Ante sus ojos de octubre
la noche caía
como una lluvia sin agua.
Quién hubiera argüido
en los años juveniles
que el rencor acumulado
volvería sobre sus pasos
para servir al dolor.
Larga noche de hienas
y cielos cobrizos.
En una sala de escuela,
junto a los pupitres,
yacen cuerpos antes de ser,
antes de conocer
las leyes del amor y la belleza.
Nadie anticipa la locura,
y él lo vio, atónito, sin lágrimas,
sin duelo ni paternidad,
con la voz ronca
del que lo ha llorado todo.
Joan Baez entonaba otra balada.
6 DE JUNIO DE 2018
Junto a la tumba de Bobby Kennedy
asesinado hoy hace cuarenta años,
llora la América que surgió del estrépito.
La inocencia también se quebró
o la ahogaron los ramilletes de flores
y los himnos patrios.
Del oscuro túnel del arma asesina surgieron vástagos
que continúan plantando oscuridad
donde la luz ilumina y entona baladas.
Yo recuerdo la noticia, el día, los presagios,
el autobús a casa,
el cristal de la ventana
y la lluvia en la calle.
Recuerdo también una cocina de hotel
y el cuerpo inerme de Bobby,
verdugo o mártir.
Desde entonces, las rosas se observan en silencio
en Arlington, mausoleo vaciado de historia.
CAMINO EN CÓRDOBA
Leí La Guía de Perplejos
en una judería cordobesa.
Maimónides perplejo también indaga
en la reconciliación de los irreconciliables.
La pasión como la ciencia me confunden,
en realidad, no las entiendo.
Divago entre la edad y los turbulentos cielos,
donde la perplejidad es de nubes y chubascos.
Volvimos a pasear por Córdoba
donde un día te amé entre los naranjos.
Todo parecía tan cierto,
como la imprudente juventud.
Permanece el gusto embriagador
de los jardines y el vino rancio.
Hace ya tres minutos que dejó de existir
el que nunca me llamó ni conocía.
Su cuchara, el perfil del bolígrafo
las iras y los desamores enmudecieron.
¿Cómo resucitar al que ni recuerdas
ni jamás ofreció su sangre a los astros?
No es el pasado el que muere,
somos nosotros en cada minuto de ilusión.
EN EL HOSPITAL
Respira su último aliento,
casi ángel, cuerpo y dolor
con que se abandona puerto.
Algún terror incierto
acompaña su respiración entrecortada
frente al plomo oscuro de los cristales.
Alguna claridad le aguarda,
quizá una voz y el brillo
de un paisaje al final del túnel.
No es cáncer sino ancianidad acumulada.
No es dolor de vértebras
sino llagas de la incertidumbre.
La noche cae sobre sus párpados
como un pájaro herido,
mientras la boca, ya un erial,
acaba por arder y deviene ceniza.
Sorda entrada a otro mundo.
Fernando Operé es poeta, historiador, crítico, profesor universitario y director de teatro, nacido en Madrid.

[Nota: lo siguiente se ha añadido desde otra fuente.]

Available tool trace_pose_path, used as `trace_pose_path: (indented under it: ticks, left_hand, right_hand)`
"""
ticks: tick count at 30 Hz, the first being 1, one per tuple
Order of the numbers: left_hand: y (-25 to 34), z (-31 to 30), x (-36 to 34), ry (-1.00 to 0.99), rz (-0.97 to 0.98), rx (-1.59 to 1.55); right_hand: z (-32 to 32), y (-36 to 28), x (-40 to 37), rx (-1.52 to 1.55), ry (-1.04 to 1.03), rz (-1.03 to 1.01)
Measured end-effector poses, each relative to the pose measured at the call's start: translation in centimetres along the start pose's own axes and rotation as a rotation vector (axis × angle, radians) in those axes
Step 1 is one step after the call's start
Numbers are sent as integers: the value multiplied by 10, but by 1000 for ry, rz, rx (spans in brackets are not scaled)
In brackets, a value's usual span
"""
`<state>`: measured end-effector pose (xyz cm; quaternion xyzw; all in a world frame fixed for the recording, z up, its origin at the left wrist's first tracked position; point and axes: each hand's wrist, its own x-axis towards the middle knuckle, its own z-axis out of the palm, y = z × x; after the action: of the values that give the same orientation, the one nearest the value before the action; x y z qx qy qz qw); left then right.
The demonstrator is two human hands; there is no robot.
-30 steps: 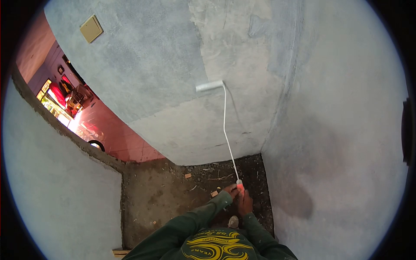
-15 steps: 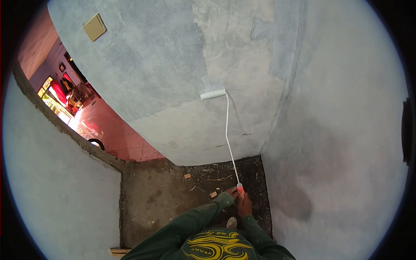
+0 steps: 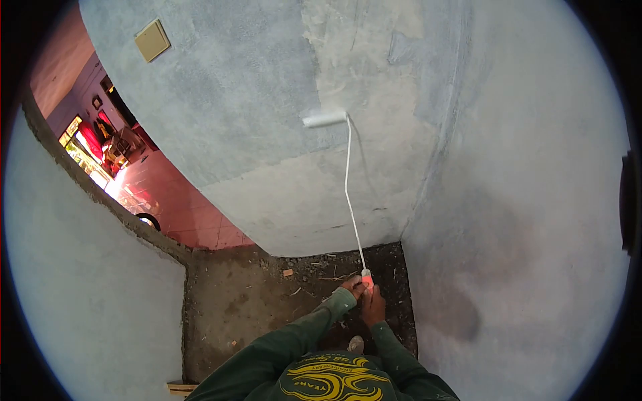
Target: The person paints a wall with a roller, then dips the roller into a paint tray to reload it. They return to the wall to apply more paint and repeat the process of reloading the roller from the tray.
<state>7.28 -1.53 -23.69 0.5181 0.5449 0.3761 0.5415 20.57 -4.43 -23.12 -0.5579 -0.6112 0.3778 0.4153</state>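
A paint roller (image 3: 326, 119) with a white sleeve and a long, slightly bent white rod rests against the wall (image 3: 267, 200) in front of me. Its orange-red handle is gripped by both hands, low in the view. My left hand (image 3: 354, 286) is closed round the upper part of the handle. Just to the right and slightly lower, my right hand (image 3: 374, 309) is also closed on it. Grey-blue paint covers the wall to the left of the roller. Paler bare plaster shows to the right and below.
On the upper left of the wall is a beige switch plate (image 3: 152, 40). A doorway at left opens onto a red tiled floor (image 3: 180, 204). Underfoot is a dirt floor (image 3: 234, 301) with small rubble. Another wall (image 3: 528, 200) stands close at right, and one at left.
The roller has moved up the wall and slightly left, leaving a fresh grey-blue patch below it. Both hands have risen with the handle.
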Motion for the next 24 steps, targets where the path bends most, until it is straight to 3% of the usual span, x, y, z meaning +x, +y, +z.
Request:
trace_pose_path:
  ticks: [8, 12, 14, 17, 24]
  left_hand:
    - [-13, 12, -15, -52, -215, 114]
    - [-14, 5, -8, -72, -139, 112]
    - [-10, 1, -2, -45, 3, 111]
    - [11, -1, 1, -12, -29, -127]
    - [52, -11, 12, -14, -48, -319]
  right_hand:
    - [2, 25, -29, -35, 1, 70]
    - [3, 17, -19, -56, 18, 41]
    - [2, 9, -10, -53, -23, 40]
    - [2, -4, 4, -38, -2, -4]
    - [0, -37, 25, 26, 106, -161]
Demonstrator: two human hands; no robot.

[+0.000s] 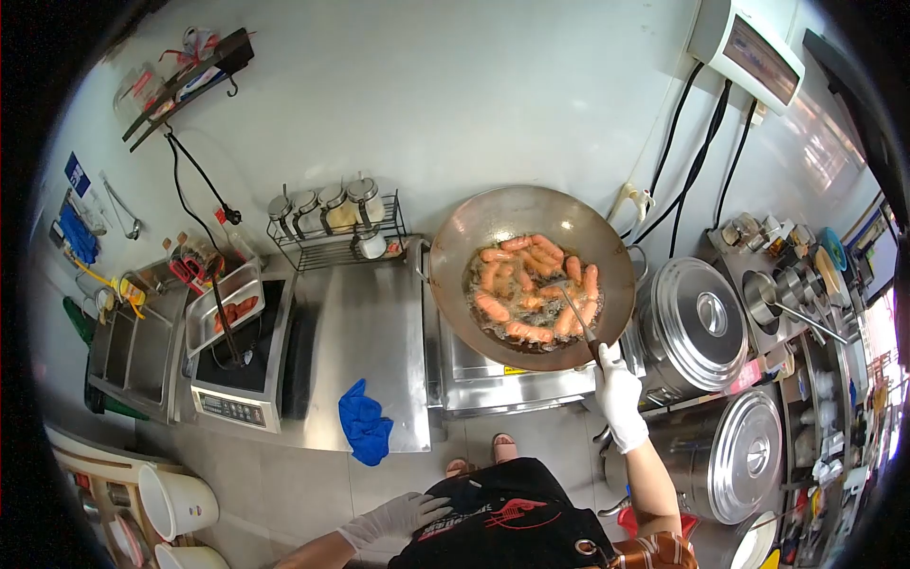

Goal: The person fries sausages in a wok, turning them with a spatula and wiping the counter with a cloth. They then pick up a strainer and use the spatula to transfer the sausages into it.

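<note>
A wide wok (526, 211) sits on the stove, with several sausages (493, 305) in bubbling oil. My right hand (620, 398), in a white glove, is wrapped round the dark handle of a metal spatula (580, 321). The spatula's far end reaches in among the sausages, and its tip is partly hidden there. Low in front of my body, my left hand (403, 515) is also gloved. Its fingers are stretched out against the black apron (493, 517), holding nothing that shows.
A blue cloth (363, 423) hangs over the counter's front edge. Left stands an induction cooker (232, 408) with a metal tray (201, 318) holding a few sausages. Seasoning jars (334, 207) fill a wire rack behind. Large lidded pots (697, 318) crowd the right side.
</note>
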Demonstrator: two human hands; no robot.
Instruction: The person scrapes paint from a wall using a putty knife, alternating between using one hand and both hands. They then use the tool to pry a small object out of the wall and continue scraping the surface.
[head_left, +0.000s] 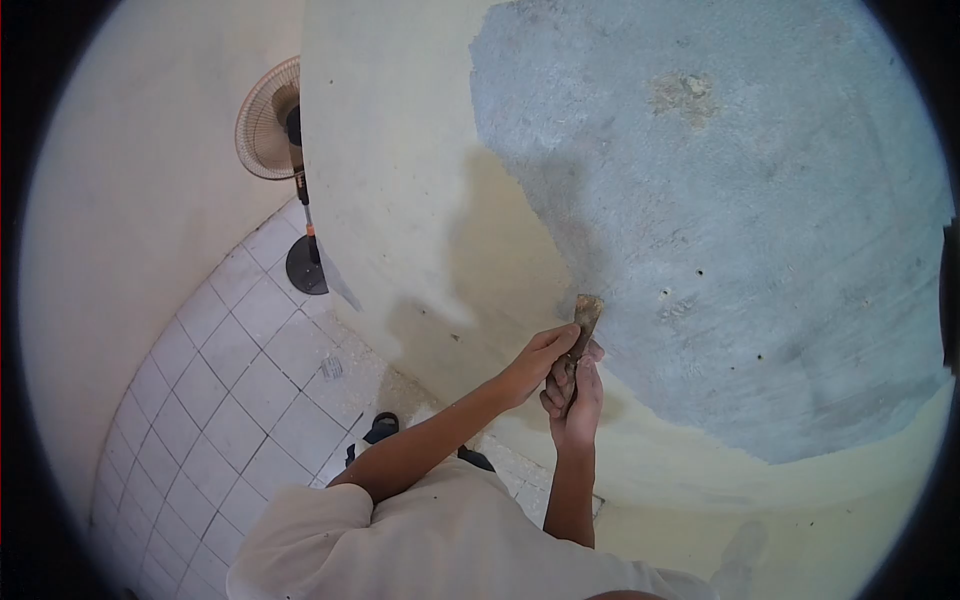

Desde 1978 vive en los Estados Unidos, donde en la actualidad es catedrático de Literatura y Cultura de la University of Virginia. Es autor de dieciséis poemarios. Los últimos: La imprudencia de vivir (2018); Pureza demolida (2017); Day Outwits the Clocks (2017); Liturgia de atardecer (2016), La vuelta al mundo en 80 poemas (2012). Como investigador y crítico sus últimos títulos incluyen, Historia de un escenario. 40 años de teatro en español en la Universidad de Virginia (2020); España y las luchas por la modernidad (2018); Relatos de cautivos en las Américas desde Canadá a la Patagonia, siglos XVI al XX (2016). Es director de teatro, y ha dirigido más de 50 obras todas de autores hispanos. Miembro Numerario de (ANLE) Academia Norteamericana de la Lengua Española.